The parents' guide to what's in this movie.

Positive Messages

Combining industry practices that put making money ahead of an artist's well-being with talented but traumatized people suddenly able to overindulge their every whim is an almost direct path to an artist's addiction to alcohol and drugs. The addiction then causes accidental deaths, except for Kurt Cobain's suicide. A lot of musicians have died relatively young and with unfulfilled promise, mainly due to addiction. Asks why people who were there at the time weren't able to stop the addictions or at least keep an eye on the artist to make sure they were OK.

Positive Role Models & Representations

The talented and charismatic musicians examined all died young because they were addicted to drugs and/or alcohol. The musicians interviewed talk about the pressures and pitfalls of celebrity and of the music business but don't talk about how they managed to avoid them while others weren't able to. People in the music industry, writers, journalists, and a few psychologists and psychiatrists offer mostly platitudes and pop-psychology analysis of the artists' lives and deaths. Pointedly mentions several times that Amy Winehouse was Jewish without discussing the other subjects' religious or cultural backgrounds beyond brief mentions of where they were from.


Mentions of violent deaths, one by suicide and others due to addiction and overdose. Pictures of parts of Kurt Cobain's body and the scene where he was found are disturbing but not gory. Footage from the Vietnam War shows explosions, napalm burning, and bodies on the ground, some with blood and injuries briefly visible. An unknown man is shown from the back putting a gun to his head, which cuts to a shell casing falling on the floor. Mention that Cobain saw a body hanging from a tree once while walking in a forest. Brief mention of bullying within bands and that it's rarely talked about openly.


Occasional mention that some of the artists had multiple partners and girlfriends, and mention that Brian Jones fathered three children by the time he was 19. Mention that one artist had 20 paternity suits against him at one time.


Rare use of "f--k" and variations, "s--t," and "corporate whore."

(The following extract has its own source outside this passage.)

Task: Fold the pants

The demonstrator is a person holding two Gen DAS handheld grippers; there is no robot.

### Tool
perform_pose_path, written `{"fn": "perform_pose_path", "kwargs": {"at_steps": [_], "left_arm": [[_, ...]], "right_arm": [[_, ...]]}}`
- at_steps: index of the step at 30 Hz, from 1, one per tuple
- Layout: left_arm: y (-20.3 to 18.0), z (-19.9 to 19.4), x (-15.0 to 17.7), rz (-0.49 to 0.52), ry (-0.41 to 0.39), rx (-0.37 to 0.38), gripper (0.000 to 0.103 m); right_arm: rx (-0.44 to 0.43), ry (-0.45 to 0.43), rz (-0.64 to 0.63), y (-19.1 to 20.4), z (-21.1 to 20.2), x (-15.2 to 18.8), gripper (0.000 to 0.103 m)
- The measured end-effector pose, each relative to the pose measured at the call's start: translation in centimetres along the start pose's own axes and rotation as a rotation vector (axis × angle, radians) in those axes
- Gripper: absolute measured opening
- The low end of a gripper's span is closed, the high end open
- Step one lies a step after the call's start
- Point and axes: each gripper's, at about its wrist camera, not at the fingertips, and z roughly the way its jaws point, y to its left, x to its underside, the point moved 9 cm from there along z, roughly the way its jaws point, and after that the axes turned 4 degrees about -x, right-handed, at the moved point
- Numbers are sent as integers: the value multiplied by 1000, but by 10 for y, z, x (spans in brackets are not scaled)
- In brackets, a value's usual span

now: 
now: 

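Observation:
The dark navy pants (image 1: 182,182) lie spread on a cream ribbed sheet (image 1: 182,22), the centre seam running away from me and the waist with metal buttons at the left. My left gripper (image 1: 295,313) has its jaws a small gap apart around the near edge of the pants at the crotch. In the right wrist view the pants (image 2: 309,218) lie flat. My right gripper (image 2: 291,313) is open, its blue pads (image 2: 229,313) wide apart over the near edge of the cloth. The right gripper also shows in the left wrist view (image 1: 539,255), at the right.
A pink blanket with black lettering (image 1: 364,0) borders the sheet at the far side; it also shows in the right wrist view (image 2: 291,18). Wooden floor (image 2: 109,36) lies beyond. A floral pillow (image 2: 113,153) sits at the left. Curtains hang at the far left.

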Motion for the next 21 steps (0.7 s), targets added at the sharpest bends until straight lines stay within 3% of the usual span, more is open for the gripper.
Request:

Mentions the movies Blow with Johnny Depp and The French Connection as illustrations of the drug trade at different times. JVC and Canon camera equipment prominently shown.

Drinking, Drugs & Smoking

Lots of archival footage of people preparing to use and using drugs, especially marijuana and heroin. People rolling and smoking joints, drawing liquid from a spoon into a syringe, putting the needle in an arm, and one close-up of blood flowing up into a full syringe before being plunged. Close-up of a clear liquid being dropped into a sugar cube during talk of LSD. A montage shows a pile of colorful pills and white powder being scraped with a razor. Vintage comic book covers about marijuana and LSD shown. Discussion of why cocaine is an appealing drug. Some drawbacks and problems with drugs discussed. Some details about the four artists profiled whose deaths were directly related to taking drugs and alcohol. Mentions Cobain's use of heroin but doesn't speculate how or whether that was a factor in his decision to end his life. Mention of frequent, excessive use of alcohol. Archival footage shows many people smoking.

What parents need to know

Parents need to know that 27: Gone Too Soon is a documentary about the careers and untimely deaths of five musicians who all died at the age of 27. Four of the five deaths were directly related to alcohol abuse and/or drug overdose, so there's lots of archival footage showing the rolling and smoking of joints, filling and injecting of syringes, piles of colorful pills, and more. A central argument is that it's easy to fall into addiction when you have enough money that you can afford to indulge as much as you want as well as being in an industry that caters to your every whim to keep you creatively productive. Non-graphic details about the deaths are discussed, and some pictures of Kurt Cobain's body (he shot himself) at the scene where he was found are disturbing but not gory. Other violence includes some footage of the Vietnam War and brief discussion of bullying within bands. Profanity is rare but includes a couple instances of "f--k" and variations, "s--t," and "corporate whore." There's very little sexual content beyond mention of artists' having many partners and a couple of artists who are believed to have fathered many children.

User Reviews

  • Parents say
  • Kids say
Adult Written byCowboyGA August 28, 2018

You forgot someone

I’m not a review but just hoping someone connected to this movie will read this. You forgot a Musician that I can’t believe you overlooked him. It’s “ Blind Al... Continue reading
Teen, 13 years old Written byKurtLovesCourt June 16, 2018

Love it!

This is awesome <3

What's the story?

27: GONE TOO SOON explores the addictions and deaths of five musicians who all died at the age of 27. Brian Jones, Jimi Hendrix, Janis Joplin, Jim Morrison, Kurt Cobain, and Amy Winehouse leave behind a sense of unfulfilled potential in their catalogs of work that are all too short. How did they descend into addiction, and why? Is it the music industry, their troubled backgrounds, pressure to produce and perform, or all of the above?

Is it any good?

This documentary about the addictions and deaths of five music legends is not only a huge downer, it's also very unsatisfying. 27: Gone Too Soon quickly abandons the idea that there's a "27 club" or there's anything about that age itself that ties these untimely deaths together, and instead it focuses on the roles of drugs, alcohol, and addiction. But it lacks focus and real insight and leaves gaping questions unasked. Its ridiculous premise, that there's something about being 27, makes it seem mostly like a flimsy excuse for industry "insiders" and hangers-on to demonstrate all they know about the lives of these five artists and to offer platitudes and pop psychology while looking for somewhere to point a finger.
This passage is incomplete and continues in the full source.